(INPUT DATA)
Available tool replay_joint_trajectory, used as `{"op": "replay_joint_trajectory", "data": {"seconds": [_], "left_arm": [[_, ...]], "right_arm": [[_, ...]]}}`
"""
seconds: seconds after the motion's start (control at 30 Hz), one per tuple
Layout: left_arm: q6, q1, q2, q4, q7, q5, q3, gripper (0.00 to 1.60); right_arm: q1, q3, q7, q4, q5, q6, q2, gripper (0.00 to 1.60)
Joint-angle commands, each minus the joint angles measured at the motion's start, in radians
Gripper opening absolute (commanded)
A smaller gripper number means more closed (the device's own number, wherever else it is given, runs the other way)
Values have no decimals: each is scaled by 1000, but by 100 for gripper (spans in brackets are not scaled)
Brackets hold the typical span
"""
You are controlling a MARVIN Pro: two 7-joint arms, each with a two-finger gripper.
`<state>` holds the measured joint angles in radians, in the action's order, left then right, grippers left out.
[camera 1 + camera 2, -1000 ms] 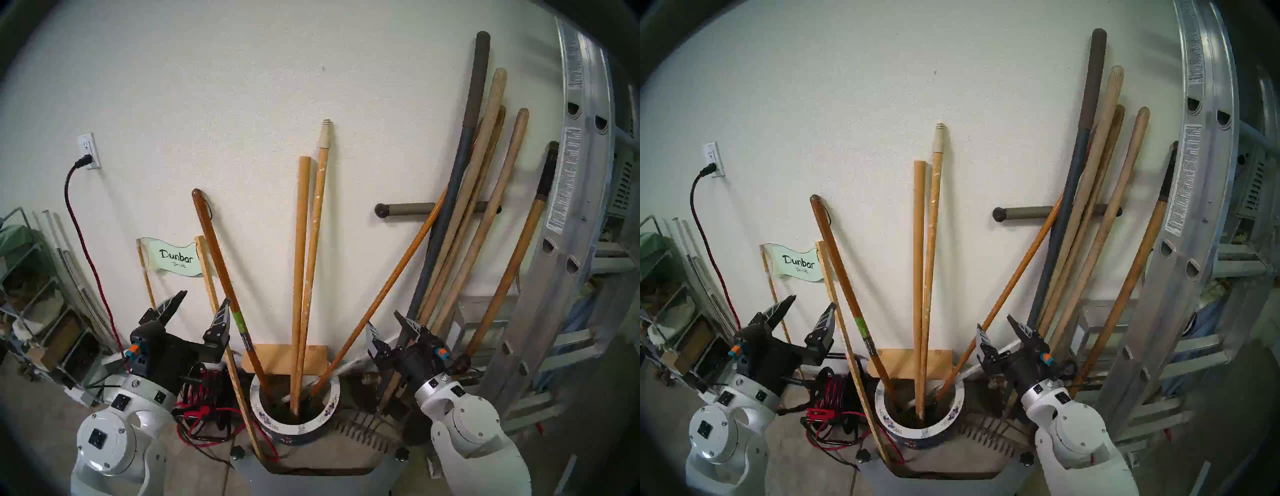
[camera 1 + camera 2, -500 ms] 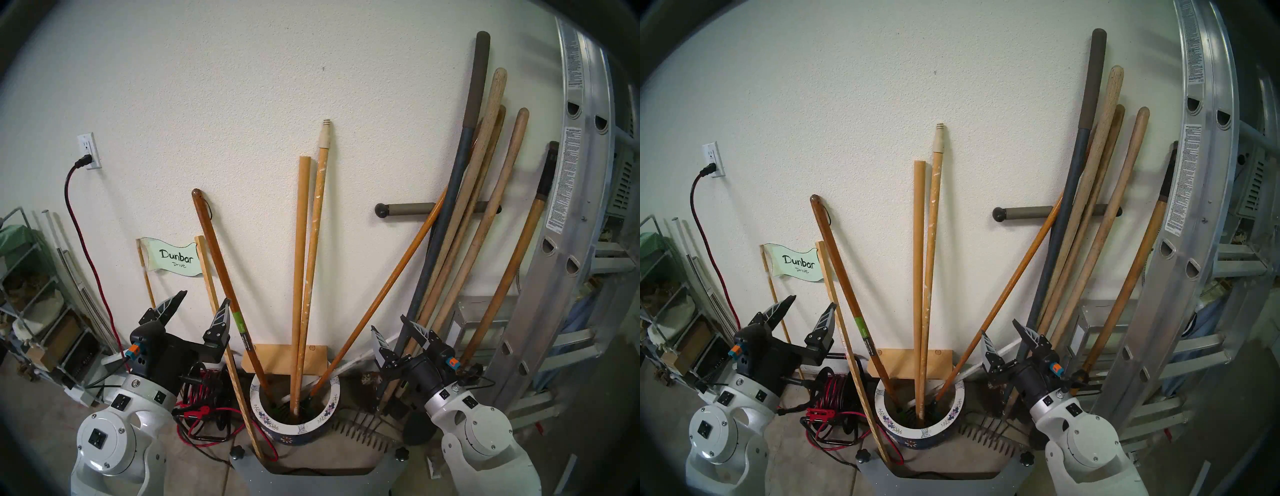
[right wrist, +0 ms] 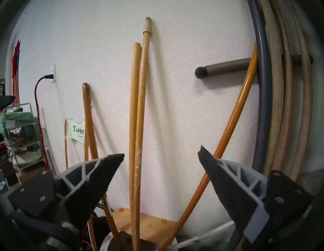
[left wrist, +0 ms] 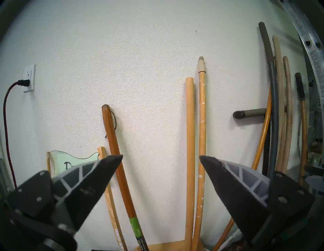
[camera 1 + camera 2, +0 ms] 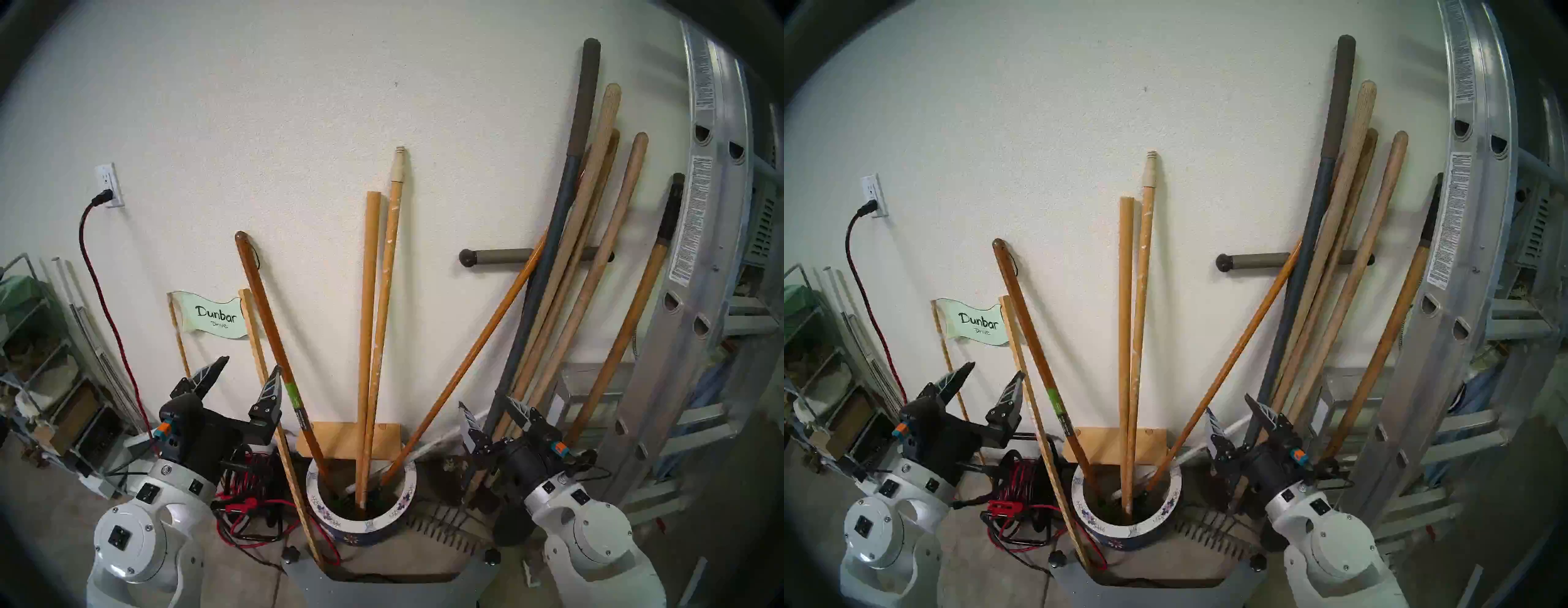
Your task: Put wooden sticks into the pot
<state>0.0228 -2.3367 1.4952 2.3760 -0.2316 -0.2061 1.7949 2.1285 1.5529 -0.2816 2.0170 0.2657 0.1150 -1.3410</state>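
Black and grey, my left gripper [image 5: 248, 368] has its two pointy fingers spread wide, with nothing between them. It points up at the white wall [image 5: 297, 127], to the left of the pot. My right gripper [image 5: 488, 408] is spread wide too and holds nothing. It sits to the right of the pot, just in front of a bunch of thick pale wooden tool handles [image 5: 594, 237] that lean on the wall.

Between my two grippers stands the round pot with a white flowered rim and a dark blue body [image 5: 365, 524]. Both wooden sticks are in it. One is a plain yellow-tan round stick with a flat top [image 5: 368, 318]. The other is a yellow-tan round stick with white paint specks and a cream screw tip [image 5: 387, 288]. They stand side by side, almost straight up, tops against the wall, and they cross low down near the pot.

A dark brown handle with a green label [image 5: 271, 335] also stands in the pot and leans left. A shiny orange handle [image 5: 479, 352] in the pot leans right, up to the tool handles.

Left of the pot, red and black wire [image 5: 250, 479] is rolled up on the floor. A pale green sign that says Dunbar [image 5: 214, 316] hangs low on the wall. A silver ladder [image 5: 700, 254] stands far to the right.
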Motion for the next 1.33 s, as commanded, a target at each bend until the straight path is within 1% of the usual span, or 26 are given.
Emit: {"op": "replay_joint_trajectory", "data": {"seconds": [0.0,1.3], "left_arm": [[2,-3,1,2,-2,-2,0,160],[3,-4,-1,2,0,-3,-1,160]], "right_arm": [[1,-4,-1,8,2,1,-3,160],[2,-2,-4,8,0,0,-7,160]]}}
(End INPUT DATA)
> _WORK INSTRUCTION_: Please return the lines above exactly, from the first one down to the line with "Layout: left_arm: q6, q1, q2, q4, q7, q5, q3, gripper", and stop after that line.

> _EXERCISE RESPONSE_:
Available tool replay_joint_trajectory, used as `{"op": "replay_joint_trajectory", "data": {"seconds": [_], "left_arm": [[_, ...]], "right_arm": [[_, ...]]}}`
"""
seconds: seconds after the motion's start (control at 30 Hz), one per tuple
Layout: left_arm: q6, q1, q2, q4, q7, q5, q3, gripper (0.00 to 1.60); right_arm: q1, q3, q7, q4, q5, q6, q2, gripper (0.00 to 1.60)

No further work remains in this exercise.